Irã desmente declarações de Trump e exclui qualquer assinatura de acordo com os EUA nas próximas 24 horas
As versões de um possível acordo apresentadas pela imprensa iraniana e por Washington divergem após semanas de negociações difíceis
O presidente Donald Trump mencionou, na quinta-feira, 11, a possível assinatura de um acordo-quadro já "neste fim de semana" para pôr fim à guerra contra o Irã. Atuando como mediador entre o Irã e os Estados Unidos, o Paquistão afirmou, neste sábado, 13, que o acordo seria "provavelmente" finalizado em 24 horas. Mas Teerã desmentiu esse cronograma.
As versões de um possível acordo apresentadas pela imprensa iraniana e por Washington divergem após semanas de negociações difíceis. Segundo a agência de notícias estatal iraniana Irna, o Irã descartou, neste sábado, qualquer assinatura nas próximas 24 horas de um protocolo de acordo com os Estados Unidos para encerrar de forma duradoura a guerra no Oriente Médio.
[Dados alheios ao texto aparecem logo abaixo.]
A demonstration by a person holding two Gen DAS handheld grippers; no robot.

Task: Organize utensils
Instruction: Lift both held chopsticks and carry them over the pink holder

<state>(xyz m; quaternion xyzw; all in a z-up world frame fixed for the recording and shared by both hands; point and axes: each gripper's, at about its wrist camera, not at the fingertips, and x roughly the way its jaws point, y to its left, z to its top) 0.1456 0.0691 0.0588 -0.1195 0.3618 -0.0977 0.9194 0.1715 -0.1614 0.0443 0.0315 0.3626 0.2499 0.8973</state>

"Devemos esperar para conhecer a data exata da assinatura. Não será amanhã" (domingo, 14 de junho), declarou à Irna o porta-voz da diplomacia iraniana, Esmaïl Baghaï, projetando, em vez disso, "os próximos dias".
O chefe da diplomacia iraniana, Abbas Araghchi, já havia ressaltado que, "enquanto um acordo completo não for concluído, (...) não se poderá afirmar com certeza que um terreno comum foi encontrado".
No entanto, o primeiro-ministro do Paquistão, Shehbaz Sharif, cujo governo atua como mediador entre o Irã e os Estados Unidos para encerrar o conflito, havia afirmado, mais cedo, que um acordo de paz seria "provavelmente" finalizado nas próximas 24 horas.
Na sexta-feira, 12, os dois lados também haviam deixado entrever uma saída. "Assim que as etapas finais de nossas negociações forem concluídas, este acordo será assinado e anunciado", declarou o chanceler iraniano. "Isso pode acontecer nos próximos dias. Estou esperançoso."
Segundo ele, o compromisso previa o fim do bloqueio norte-americano aos portos iranianos e uma nova gestão do estreito de Ormuz, rota marítima estratégica para o comércio mundial de hidrocarbonetos, controlada por Teerã desde o início do conflito.
Trump sob pressão
Nos Estados Unidos, o presidente Donald Trump está sob pressão para sair de uma guerra impopular, diante da proximidade das eleições de meio de mandato de novembro e em plena Copa do Mundo de futebol co-organizada por seu país.
Na sexta-feira, o chefe da Casa Branca criticou o Irã em sua rede Truth Social e acusou o país de ter vazado informações sobre o acordo que "não têm NADA a ver com os termos (...) acordados por escrito".
A agência de notícias iraniana Mehr publicou o que apresentou como um rascunho de protocolo de 14 pontos, no qual eram atendidas uma série de exigências iranianas, como o direito ao enriquecimento de urânio e a liberação de 24 bilhões de dólares em fundos iranianos congelados no exterior.